We give structured proofs for five mathematical propositions governing synchronous peer-to-peer computation on a finite grid graph embedded in $\mathbb{Z}^2$. Proposition 1 gives three lower bounds: a transport-work bound $\sum_i a_i \ell_i \geq W_1(μ,ν)$ attained by every shortest-path schedule; a completion-depth bound $D_{\min} \geq r_μ$ attained by non-congesting parallel routing; and a compressive-reduction edge bound $|E'| \geq \mathrm{St}_G(\mathrm{supp}(μ)\cup\{x_\star\})$. A negative result refutes naive $O(f_{\text{act}}P^{3/2})$ concentration for sink-trunk loads under corner-sink dimension-order routing, showing variance $Θ(f_{\text{act}}(1-f_{\text{act}})P^2)$. Proposition 2 establishes, under the $α$-$β$-$γ$ collective-communication and a Mixture-of-Experts sparse-activation model, that the grid-to-cluster latency ratio improves monotonically as $f_{\text{act}}$ shrinks whenever cluster fixed overhead dominates the grid geometric constant.
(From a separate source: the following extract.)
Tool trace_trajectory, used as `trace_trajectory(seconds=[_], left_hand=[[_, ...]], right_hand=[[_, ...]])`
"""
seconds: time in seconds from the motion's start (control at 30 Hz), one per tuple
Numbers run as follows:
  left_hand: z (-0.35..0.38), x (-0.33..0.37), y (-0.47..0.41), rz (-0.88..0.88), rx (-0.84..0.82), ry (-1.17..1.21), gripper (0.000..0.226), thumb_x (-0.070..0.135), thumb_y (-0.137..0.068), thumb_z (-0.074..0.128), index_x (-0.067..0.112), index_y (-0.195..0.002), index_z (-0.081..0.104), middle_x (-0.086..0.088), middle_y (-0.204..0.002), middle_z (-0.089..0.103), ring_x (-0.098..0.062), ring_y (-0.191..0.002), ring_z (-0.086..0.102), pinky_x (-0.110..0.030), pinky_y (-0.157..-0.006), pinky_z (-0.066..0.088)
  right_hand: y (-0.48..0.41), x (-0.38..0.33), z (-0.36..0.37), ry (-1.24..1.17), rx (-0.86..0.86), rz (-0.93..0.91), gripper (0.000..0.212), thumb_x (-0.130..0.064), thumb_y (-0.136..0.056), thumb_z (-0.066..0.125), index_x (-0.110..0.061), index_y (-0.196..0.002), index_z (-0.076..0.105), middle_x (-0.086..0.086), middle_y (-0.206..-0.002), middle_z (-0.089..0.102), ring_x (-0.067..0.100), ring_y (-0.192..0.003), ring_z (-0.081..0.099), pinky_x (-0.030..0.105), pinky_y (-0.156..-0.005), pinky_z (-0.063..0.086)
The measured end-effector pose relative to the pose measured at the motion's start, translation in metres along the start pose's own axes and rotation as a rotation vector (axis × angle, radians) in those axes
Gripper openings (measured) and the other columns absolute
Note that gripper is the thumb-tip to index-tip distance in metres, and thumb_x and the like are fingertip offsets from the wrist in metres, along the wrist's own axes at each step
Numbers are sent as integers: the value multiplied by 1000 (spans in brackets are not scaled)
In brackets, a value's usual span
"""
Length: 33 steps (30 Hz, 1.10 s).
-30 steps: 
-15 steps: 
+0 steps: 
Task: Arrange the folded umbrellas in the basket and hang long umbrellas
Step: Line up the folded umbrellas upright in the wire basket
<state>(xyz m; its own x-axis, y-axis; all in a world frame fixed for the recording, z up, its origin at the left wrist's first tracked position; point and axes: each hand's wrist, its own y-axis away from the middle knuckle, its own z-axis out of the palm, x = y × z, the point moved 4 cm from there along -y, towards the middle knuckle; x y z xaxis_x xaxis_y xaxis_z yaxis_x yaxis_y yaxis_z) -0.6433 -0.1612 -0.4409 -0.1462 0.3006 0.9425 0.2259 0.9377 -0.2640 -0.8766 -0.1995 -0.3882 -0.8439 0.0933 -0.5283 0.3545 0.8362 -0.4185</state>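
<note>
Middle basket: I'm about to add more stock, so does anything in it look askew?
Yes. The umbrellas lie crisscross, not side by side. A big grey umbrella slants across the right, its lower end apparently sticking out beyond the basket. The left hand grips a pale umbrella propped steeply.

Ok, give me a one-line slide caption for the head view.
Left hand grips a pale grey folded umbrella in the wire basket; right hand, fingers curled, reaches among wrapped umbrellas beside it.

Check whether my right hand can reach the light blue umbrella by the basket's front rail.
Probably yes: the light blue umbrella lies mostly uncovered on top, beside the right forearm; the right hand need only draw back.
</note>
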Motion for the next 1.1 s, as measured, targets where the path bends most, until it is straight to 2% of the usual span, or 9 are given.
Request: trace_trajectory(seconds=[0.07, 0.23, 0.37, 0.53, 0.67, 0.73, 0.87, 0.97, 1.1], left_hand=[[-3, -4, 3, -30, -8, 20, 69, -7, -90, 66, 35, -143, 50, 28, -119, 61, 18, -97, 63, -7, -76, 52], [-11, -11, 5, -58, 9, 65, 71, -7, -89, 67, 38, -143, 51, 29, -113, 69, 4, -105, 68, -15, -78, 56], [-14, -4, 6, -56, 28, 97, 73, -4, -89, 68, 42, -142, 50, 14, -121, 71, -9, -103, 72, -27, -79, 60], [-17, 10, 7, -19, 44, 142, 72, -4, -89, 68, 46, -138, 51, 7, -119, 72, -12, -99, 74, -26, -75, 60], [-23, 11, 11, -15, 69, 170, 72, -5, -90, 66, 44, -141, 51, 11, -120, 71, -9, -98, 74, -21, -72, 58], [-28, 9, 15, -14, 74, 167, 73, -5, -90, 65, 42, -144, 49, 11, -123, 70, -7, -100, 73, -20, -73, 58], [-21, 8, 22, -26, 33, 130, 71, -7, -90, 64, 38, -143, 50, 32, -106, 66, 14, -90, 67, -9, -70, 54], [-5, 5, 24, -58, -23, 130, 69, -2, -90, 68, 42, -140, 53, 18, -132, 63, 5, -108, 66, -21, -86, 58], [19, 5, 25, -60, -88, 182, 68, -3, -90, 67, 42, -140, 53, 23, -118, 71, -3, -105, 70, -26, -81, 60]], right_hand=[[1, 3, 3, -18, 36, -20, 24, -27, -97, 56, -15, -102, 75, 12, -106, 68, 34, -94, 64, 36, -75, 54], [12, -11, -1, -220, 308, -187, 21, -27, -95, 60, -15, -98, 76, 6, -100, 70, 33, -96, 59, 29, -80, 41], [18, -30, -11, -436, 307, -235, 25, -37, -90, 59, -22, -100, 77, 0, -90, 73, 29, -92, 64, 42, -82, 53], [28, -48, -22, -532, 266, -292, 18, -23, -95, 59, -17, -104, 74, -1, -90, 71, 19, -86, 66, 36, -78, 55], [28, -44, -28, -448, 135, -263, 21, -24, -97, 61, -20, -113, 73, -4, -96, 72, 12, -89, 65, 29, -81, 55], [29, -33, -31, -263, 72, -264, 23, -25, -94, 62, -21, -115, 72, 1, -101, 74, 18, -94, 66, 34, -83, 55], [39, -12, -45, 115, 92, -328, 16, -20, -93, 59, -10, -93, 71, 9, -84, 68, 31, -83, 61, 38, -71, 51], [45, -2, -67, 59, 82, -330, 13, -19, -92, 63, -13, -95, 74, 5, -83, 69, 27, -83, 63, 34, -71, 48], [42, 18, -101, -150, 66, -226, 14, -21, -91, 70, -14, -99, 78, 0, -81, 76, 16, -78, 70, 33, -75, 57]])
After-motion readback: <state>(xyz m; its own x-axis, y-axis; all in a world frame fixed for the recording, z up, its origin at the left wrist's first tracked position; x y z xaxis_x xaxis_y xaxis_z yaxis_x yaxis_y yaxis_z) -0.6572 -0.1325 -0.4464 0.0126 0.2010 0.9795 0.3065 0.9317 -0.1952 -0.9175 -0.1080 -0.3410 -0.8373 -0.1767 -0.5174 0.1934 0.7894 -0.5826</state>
Proposition 3 identifies a sufficient algebraic criterion for schedule-independent reduction: update rules decomposing into a local map and an abelian-monoid merge, expressed as a product-preserving functor from the Lawvere theory of commutative monoids into the hardware-state category. Proposition 4 bounds the conditional expected route length under i.i.d. site failure in the subcritical regime $δ< p_c^{\text{site}}(\mathbb{Z}^2)$ by an additive detour, using Aizenman-Barsky exponential cluster-size decay. Proposition 5 augments the grid with $k$ uniform long-range shortcuts per node, collapsing the typical shortest-path length from $Θ(\sqrt{P})$ to $O(\log P)$ under a mean-field (Erdős-Rényi) universality argument -- rigorous for the 1-D-ring base (Newman-Watts-Strogatz), conjectural for the 2-D-grid base.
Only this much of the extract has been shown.